Adapun al-Muhasabah al-Ammah adalah badan yang mengendalikan semua harta negara. Dengan kata lain, badan ini yang bertugas memeriksa harta negara dari segi keberadaanya, keperluan, pendapatannya, pembelanjaannya, realisasinya dan pihak-pihak yang berhak menerimanya.

Sedangkan al-Muraqabah bertugas sebagai badan yang mengawasi dan meneliti secara mendalam bukti-bukti hasil pemeriksaan harta negara dan peruntukannya dari al-Muhasabah al-Ammah. Juga melakukan fungsi pengawasan terhadap harta negara, meyakinkan ada atau tidaknya harta, sah atau tidaknya harta yang ada dan keperluan-keperluan serta memeriksa para penanggung jawab yang berkaitan perolehan, peruntukan dan pembelanjaan harta tersebut. Badan ini pun bertugas memeriksa urusan administrasi semua badan-badan dan biro-biro negara beserta stafnya.

Selain ketiga badan tersebut, dalam sistem khilafah, rakyat, majelis umat, majelis wilayah, hingga partai juga berfungsi sebagai pengawas. Sehingga peluang berlaku curang atau memanfaatkan kas APBN akan bisa segera diatasi. 

Adanya mekanisme badan pengawasan yang ketat ini, akan meminimalisir kasus korupsi yang dilakukan oleh para pejabat pemerintahan. Semua ini berjalan atas dorongan iman, saling nasihat-menasihati dengan cara yang makruf.  Selain itu, negara akan menetapkan sanksi yang berat bagi siapa saja yang melakukan penyimpangan terhadap pengelolaan APBN yang diamanahkan kepadanya.

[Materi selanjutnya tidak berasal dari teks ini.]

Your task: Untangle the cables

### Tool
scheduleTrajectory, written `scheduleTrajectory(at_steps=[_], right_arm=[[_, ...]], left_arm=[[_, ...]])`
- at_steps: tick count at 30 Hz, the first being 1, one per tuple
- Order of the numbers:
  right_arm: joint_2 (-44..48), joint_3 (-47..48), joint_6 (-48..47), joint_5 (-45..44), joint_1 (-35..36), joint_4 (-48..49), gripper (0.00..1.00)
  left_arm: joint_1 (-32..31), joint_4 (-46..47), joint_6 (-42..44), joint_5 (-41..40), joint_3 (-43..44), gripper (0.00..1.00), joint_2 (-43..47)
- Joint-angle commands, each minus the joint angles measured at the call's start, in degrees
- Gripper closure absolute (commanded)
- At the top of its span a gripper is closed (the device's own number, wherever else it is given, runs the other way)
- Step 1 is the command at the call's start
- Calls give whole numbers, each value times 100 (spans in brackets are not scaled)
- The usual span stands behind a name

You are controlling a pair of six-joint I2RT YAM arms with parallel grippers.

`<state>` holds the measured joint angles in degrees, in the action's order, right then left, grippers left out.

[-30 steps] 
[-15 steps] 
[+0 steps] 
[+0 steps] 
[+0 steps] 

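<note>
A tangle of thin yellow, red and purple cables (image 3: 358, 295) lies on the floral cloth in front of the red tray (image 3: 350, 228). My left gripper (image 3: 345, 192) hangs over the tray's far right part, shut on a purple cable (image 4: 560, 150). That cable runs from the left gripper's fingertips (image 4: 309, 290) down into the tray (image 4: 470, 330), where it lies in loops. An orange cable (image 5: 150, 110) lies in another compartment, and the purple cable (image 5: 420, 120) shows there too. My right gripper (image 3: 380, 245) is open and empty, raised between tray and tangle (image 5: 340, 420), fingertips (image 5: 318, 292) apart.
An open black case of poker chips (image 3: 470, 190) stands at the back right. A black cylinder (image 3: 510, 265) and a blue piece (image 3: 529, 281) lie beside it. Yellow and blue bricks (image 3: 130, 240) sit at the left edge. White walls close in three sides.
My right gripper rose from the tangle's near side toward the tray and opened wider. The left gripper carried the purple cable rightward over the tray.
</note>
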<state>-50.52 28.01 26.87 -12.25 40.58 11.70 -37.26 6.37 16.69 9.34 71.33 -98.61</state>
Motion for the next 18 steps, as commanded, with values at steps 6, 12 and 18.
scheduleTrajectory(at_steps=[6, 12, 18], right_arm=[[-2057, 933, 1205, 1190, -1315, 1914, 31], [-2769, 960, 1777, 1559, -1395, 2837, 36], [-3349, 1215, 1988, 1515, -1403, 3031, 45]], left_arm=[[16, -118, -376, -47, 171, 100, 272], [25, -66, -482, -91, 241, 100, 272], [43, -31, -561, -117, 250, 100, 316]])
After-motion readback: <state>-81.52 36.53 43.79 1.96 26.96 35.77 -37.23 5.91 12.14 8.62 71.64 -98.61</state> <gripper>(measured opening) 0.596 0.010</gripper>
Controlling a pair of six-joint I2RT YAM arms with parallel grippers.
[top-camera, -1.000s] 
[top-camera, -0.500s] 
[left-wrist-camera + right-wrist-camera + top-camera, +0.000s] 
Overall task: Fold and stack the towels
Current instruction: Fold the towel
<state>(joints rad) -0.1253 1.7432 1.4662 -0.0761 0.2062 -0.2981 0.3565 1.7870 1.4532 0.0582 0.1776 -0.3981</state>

Skala prioritas penggunaan anggaran didasarkan pada hukum syarak dan demi kemaslahatan rakyat. APBN dikeluarkan untuk kepentingan rakyat semata, bukan untuk kepentingan kaum tertentu. Hanya saja, mekanisme pengelolaan dan pengawasan ini hanya bisa diwujudkan dalam sistem yang menjaga hukum Islam berjalan sempurna dalam bingkai sistem khilafah, bukan sistem yang lain. Pengelolaan APBN dan APBD yang baik sesuai ketentuan hukum syarak akan mewujudkan kemakmuran dan kesejahteraan seluruh rakyat. Wallahua’lam.